On April 17, ILTA attended a conference convened by the U.S. Department of Defense (DoD), International Association of Fire Fighters, and the United States Chamber of Commerce to discuss aqueous film forming foams (AFFF), commonly referred to as PFAS-based firefighting foams. Additional stakeholders in attendance included the firefighting communities, airports, petrochemical industries, farming stakeholders, chemical producers, and liquid storage and terminaling industry.

DoD shared its perspective on compliance with the AFFF transition, indicating extensions would be needed. Specifically, DoD said the military was unlikely to meet the target transition dates and would likely exercise two of the 1-year extensions under the National Defense Authorization Act (NDAA). The primary reason for anticipating the needed extensions is the various Air Force facilities and vehicles and officials indicated that foam producers’ supplies are of concern, too, given the massive quantity needed by DoD to address foam needs for all DoD facilities.

There was also significant discussion of how DoD is disposing of the contaminated water from current PFAS foam use. DoD indicated that it is “solidifying” the contaminated water in concrete and then disposing of the “solidified water”. DoD stated it is wanting EPA to issue standards for safe disposal of PFAS contaminated water.

With respect to replacement products, DoD said it is focusing on the fluorine-free foams (F3’s) as replacements. DoD also indicated that it is seeking to better comprehend how to address DoD’s firefighting assets, given that complete replacement of these assets is cost prohibitive.

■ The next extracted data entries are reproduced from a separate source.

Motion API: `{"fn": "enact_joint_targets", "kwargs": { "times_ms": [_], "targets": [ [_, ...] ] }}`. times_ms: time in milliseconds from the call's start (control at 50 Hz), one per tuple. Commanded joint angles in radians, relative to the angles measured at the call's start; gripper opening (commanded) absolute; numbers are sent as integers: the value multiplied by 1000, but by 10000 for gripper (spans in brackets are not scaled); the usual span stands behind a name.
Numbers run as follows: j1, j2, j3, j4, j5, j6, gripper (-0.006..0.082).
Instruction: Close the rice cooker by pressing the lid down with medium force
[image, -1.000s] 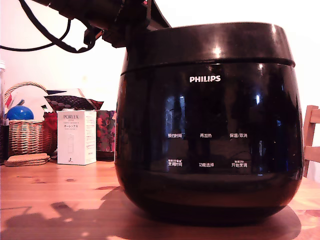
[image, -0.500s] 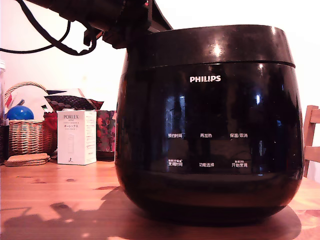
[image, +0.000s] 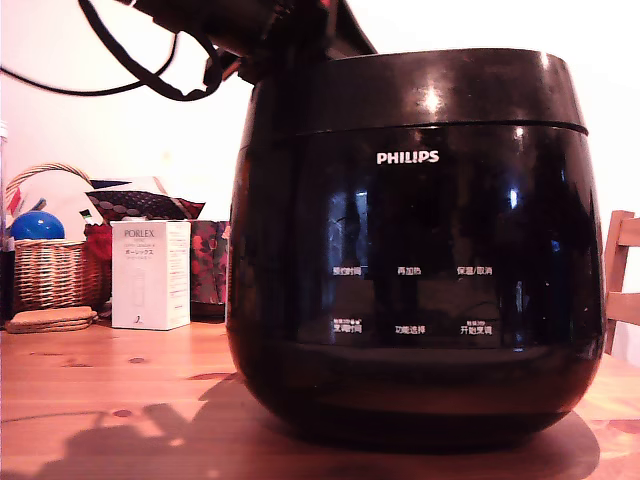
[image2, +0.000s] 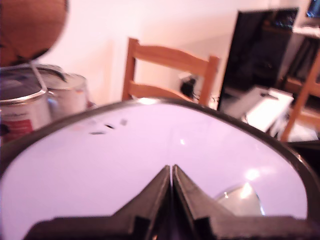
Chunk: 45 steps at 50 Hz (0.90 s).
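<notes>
A: Rice cooker (image: 415, 250), nearest thing on the wooden table (image: 110, 400). Glossy black, rounded, white PHILIPS logo, two rows of white button labels on the front. The lid (image: 440, 88) sits down on the body with only a thin seam showing.

B: Behind the cooker?

A: At its side toward the exterior view's left: a white PORLEX box (image: 150, 275), then a wicker basket (image: 50, 270) holding a blue ball (image: 38, 225).

B: Arm?

A: Dark arm (image: 250, 25) with a looping cable, above the cooker's rear upper edge. In the wrist view the fingers (image2: 171, 172) are pressed together over the lid's bright top.
</notes>
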Motion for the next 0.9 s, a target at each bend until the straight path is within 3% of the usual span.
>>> {"fn": "enact_joint_targets", "kwargs": {
  "times_ms": [0,480,620,880],
  "targets": [
    [7,16,24,-12,-15,45,-24],
    [166,-151,77,-103,-166,177,-24],
    [235,-211,77,-143,-239,259,-24],
    [383,-314,77,-255,-341,285,-24]
  ]
}}
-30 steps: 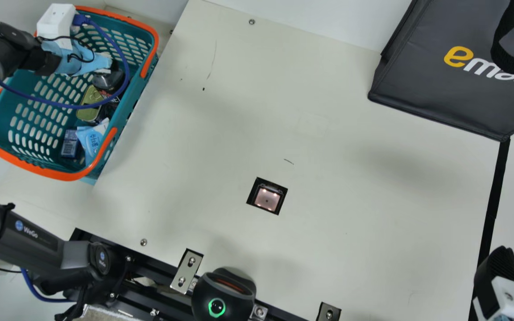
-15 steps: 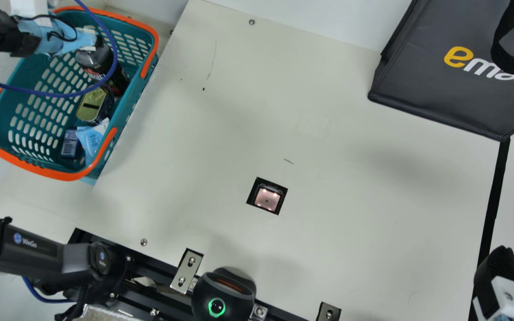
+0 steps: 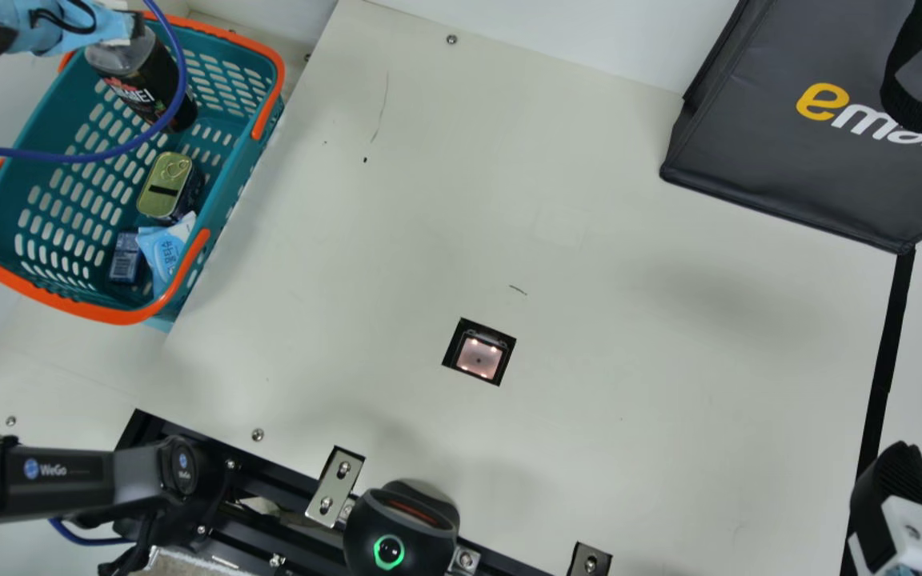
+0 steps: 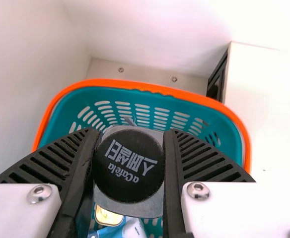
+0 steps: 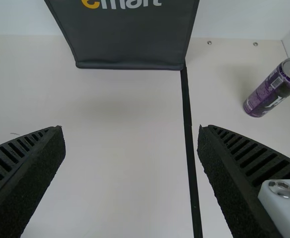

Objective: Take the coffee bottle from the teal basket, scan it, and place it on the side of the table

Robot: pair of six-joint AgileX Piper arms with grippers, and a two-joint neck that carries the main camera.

Likewise, the Firefighting communities noted that they were trying to best assess what to do with contaminated equipment and how to address replacements, but The IAFF and other fire community stakeholders argued that the transition to AFFF should not wait. They continued urging stakeholders in attendance to obtain replacement foam products. Overall, the discussion also concluded with several thought-provoking questions, such as are the F3’s actually better and safer products? Will there be likely revisions to the current military specifications that will have cascading impacts on other industries that rely on that standard?